Down to the last line, the material below should be reproduced exactly.
# # # # #
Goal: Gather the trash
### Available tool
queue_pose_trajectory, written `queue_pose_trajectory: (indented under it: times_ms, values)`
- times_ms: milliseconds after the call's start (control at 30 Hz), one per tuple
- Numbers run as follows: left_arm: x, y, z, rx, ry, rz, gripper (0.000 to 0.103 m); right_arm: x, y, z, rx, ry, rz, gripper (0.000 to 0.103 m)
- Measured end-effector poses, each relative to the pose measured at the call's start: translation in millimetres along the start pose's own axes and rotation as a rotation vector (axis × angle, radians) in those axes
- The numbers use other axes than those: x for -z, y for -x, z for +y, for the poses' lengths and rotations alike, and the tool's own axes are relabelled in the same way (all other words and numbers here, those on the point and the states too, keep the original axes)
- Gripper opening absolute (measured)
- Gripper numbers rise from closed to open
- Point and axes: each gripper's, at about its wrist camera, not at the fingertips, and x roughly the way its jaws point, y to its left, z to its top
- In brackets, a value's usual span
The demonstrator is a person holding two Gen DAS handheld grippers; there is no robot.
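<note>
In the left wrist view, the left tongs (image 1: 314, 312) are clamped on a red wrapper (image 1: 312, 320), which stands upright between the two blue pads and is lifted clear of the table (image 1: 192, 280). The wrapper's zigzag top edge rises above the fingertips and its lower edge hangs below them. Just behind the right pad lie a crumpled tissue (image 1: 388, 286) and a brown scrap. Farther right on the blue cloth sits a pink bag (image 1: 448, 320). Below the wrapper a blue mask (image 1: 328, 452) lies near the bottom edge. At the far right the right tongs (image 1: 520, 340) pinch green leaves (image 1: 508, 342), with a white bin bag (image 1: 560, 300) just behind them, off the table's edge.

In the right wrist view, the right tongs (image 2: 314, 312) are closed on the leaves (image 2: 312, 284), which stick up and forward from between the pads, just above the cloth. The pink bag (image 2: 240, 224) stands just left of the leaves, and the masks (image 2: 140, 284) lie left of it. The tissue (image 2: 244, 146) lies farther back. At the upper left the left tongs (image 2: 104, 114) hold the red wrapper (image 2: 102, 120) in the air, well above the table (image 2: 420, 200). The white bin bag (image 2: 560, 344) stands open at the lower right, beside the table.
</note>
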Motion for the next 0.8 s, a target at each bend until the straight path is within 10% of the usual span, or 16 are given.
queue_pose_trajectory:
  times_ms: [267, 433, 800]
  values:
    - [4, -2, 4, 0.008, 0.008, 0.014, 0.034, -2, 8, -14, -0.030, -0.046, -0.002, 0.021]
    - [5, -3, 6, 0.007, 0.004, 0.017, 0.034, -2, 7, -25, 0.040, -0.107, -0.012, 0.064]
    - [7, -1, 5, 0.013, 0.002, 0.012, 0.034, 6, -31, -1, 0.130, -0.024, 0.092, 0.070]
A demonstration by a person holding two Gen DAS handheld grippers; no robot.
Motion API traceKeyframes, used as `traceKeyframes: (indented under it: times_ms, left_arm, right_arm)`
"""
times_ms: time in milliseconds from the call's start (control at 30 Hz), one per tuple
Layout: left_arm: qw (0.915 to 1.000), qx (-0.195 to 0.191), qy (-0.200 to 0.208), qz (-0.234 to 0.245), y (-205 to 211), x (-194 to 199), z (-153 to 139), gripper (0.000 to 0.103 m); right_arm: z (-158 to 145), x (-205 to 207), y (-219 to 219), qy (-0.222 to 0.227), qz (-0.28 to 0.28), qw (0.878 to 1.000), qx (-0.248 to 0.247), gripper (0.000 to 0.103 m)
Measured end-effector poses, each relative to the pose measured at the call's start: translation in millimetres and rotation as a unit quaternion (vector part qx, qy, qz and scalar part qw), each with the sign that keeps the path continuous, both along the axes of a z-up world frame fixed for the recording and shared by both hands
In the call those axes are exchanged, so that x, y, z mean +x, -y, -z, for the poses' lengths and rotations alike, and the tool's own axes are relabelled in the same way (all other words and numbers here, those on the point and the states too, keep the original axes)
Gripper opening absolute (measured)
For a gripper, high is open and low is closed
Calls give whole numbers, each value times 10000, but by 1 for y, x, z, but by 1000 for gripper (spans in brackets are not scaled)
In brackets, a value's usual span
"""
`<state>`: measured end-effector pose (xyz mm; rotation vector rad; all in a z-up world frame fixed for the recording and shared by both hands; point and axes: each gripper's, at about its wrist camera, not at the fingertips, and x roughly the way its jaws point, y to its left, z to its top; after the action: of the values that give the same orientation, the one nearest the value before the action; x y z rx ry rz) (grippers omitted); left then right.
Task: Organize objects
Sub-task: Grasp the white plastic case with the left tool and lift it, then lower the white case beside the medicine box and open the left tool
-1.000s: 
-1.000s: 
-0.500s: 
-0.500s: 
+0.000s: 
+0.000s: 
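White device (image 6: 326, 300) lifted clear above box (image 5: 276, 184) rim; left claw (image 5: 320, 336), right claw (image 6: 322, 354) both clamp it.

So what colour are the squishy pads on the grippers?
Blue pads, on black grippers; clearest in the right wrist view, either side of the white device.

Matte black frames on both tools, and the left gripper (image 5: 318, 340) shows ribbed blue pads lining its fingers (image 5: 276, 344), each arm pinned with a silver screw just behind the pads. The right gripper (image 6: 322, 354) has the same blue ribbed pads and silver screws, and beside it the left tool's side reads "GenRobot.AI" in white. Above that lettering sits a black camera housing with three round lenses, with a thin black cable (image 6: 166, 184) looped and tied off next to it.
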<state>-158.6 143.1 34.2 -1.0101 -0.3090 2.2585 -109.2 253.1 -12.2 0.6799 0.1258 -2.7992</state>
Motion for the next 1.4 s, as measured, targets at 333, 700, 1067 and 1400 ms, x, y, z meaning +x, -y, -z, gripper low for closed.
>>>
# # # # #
TASK RESPONSE:
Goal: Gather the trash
### Available tool
queue_pose_trajectory, written `queue_pose_trajectory: (indented under it: times_ms, values)`
- times_ms: milliseconds after the call's start (control at 30 Hz), one per tuple
- Numbers run as follows: left_arm: x, y, z, rx, ry, rz, gripper (0.000 to 0.103 m); right_arm: x, y, z, rx, ry, rz, gripper (0.000 to 0.103 m)
- Measured end-effector poses, each relative to the pose measured at the call's start: translation in millimetres along the start pose's own axes and rotation as a rotation vector (axis × angle, radians) in those axes
- The numbers use other axes than those: x for -z, y for -x, z for +y, for the poses' lengths and rotations alike, and the tool's own axes are relabelled in the same way (all other words and numbers here, those on the point and the states too, keep the original axes)
- Gripper opening absolute (measured)
- Gripper numbers rise from closed to open
- Point and axes: each gripper's, at about its wrist camera, not at the fingertips, and x roughly the way its jaws point, y to its left, z to its top
- In brackets, a value's usual span
The demonstrator is a person holding two Gen DAS handheld grippers; there is no robot.
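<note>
In the left wrist view, the left tongs (image 1: 314, 312) are clamped on a red wrapper (image 1: 312, 320), which stands upright between the two blue pads and is lifted clear of the table (image 1: 192, 280). The wrapper's zigzag top edge rises above the fingertips and its lower edge hangs below them. Just behind the right pad lie a crumpled tissue (image 1: 388, 286) and a brown scrap. Farther right on the blue cloth sits a pink bag (image 1: 448, 320). Below the wrapper a blue mask (image 1: 328, 452) lies near the bottom edge. At the far right the right tongs (image 1: 520, 340) pinch green leaves (image 1: 508, 342), with a white bin bag (image 1: 560, 300) just behind them, off the table's edge.

In the right wrist view, the right tongs (image 2: 314, 312) are closed on the leaves (image 2: 312, 284), which stick up and forward from between the pads, just above the cloth. The pink bag (image 2: 240, 224) stands just left of the leaves, and the masks (image 2: 140, 284) lie left of it. The tissue (image 2: 244, 146) lies farther back. At the upper left the left tongs (image 2: 104, 114) hold the red wrapper (image 2: 102, 120) in the air, well above the table (image 2: 420, 200). The white bin bag (image 2: 560, 344) stands open at the lower right, beside the table.
</note>
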Motion for the next 0.8 s, a target at each bend until the straight path is within 10% of the usual span, or 16 are given.
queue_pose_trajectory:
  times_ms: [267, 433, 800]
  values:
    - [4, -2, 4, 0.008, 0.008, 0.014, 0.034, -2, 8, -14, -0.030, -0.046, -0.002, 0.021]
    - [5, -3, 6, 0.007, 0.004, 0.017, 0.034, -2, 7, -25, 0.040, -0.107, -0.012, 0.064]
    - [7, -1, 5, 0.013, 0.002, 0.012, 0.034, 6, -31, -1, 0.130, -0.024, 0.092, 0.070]
A demonstration by a person holding two Gen DAS handheld grippers; no robot.
Motion API traceKeyframes, used as `traceKeyframes: (indented under it: times_ms, left_arm, right_arm)`
"""
times_ms: time in milliseconds from the call's start (control at 30 Hz), one per tuple
Layout: left_arm: qw (0.915 to 1.000), qx (-0.195 to 0.191), qy (-0.200 to 0.208), qz (-0.234 to 0.245), y (-205 to 211), x (-194 to 199), z (-153 to 139), gripper (0.000 to 0.103 m); right_arm: z (-158 to 145), x (-205 to 207), y (-219 to 219), qy (-0.222 to 0.227), qz (-0.28 to 0.28), qw (0.878 to 1.000), qx (-0.248 to 0.247), gripper (0.000 to 0.103 m)
Measured end-effector poses, each relative to the pose measured at the call's start: translation in millimetres and rotation as a unit quaternion (vector part qx, qy, qz and scalar part qw), each with the sign that keeps the path continuous, both along the axes of a z-up world frame fixed for the recording and shared by both hands
In the call those axes are exchanged, so that x, y, z mean +x, -y, -z, for the poses' lengths and rotations alike, and the tool's own axes are relabelled in the same way (all other words and numbers here, those on the point and the states too, keep the original axes)
Gripper opening absolute (measured)
For a gripper, high is open and low is closed
Calls give whole numbers, each value times 10000, but by 1 for y, x, z, but by 1000 for gripper (spans in brackets are not scaled)
In brackets, a value's usual span
"""
`<state>`: measured end-effector pose (xyz mm; rotation vector rad; all in a z-up world frame fixed for the recording and shared by both hands; point and axes: each gripper's, at about its wrist camera, not at the fingertips, and x roughly the way its jaws point, y to its left, z to its top; after the action: of the values that give the same orientation, the one nearest the value before the action; x y z rx ry rz) (grippers omitted); left then right.
Task: Organize objects
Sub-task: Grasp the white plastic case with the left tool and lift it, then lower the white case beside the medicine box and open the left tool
-1.000s: 
-1.000s: 
-0.500s: 
-0.500s: 
+0.000s: 
+0.000s: 
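White device (image 6: 326, 300) lifted clear above box (image 5: 276, 184) rim; left claw (image 5: 320, 336), right claw (image 6: 322, 354) both clamp it.

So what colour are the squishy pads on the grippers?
Blue pads, on black grippers; clearest in the right wrist view, either side of the white device.

Matte black frames on both tools, and the left gripper (image 5: 318, 340) shows ribbed blue pads lining its fingers (image 5: 276, 344), each arm pinned with a silver screw just behind the pads. The right gripper (image 6: 322, 354) has the same blue ribbed pads and silver screws, and beside it the left tool's side reads "GenRobot.AI" in white. Above that lettering sits a black camera housing with three round lenses, with a thin black cable (image 6: 166, 184) looped and tied off next to it.
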<state>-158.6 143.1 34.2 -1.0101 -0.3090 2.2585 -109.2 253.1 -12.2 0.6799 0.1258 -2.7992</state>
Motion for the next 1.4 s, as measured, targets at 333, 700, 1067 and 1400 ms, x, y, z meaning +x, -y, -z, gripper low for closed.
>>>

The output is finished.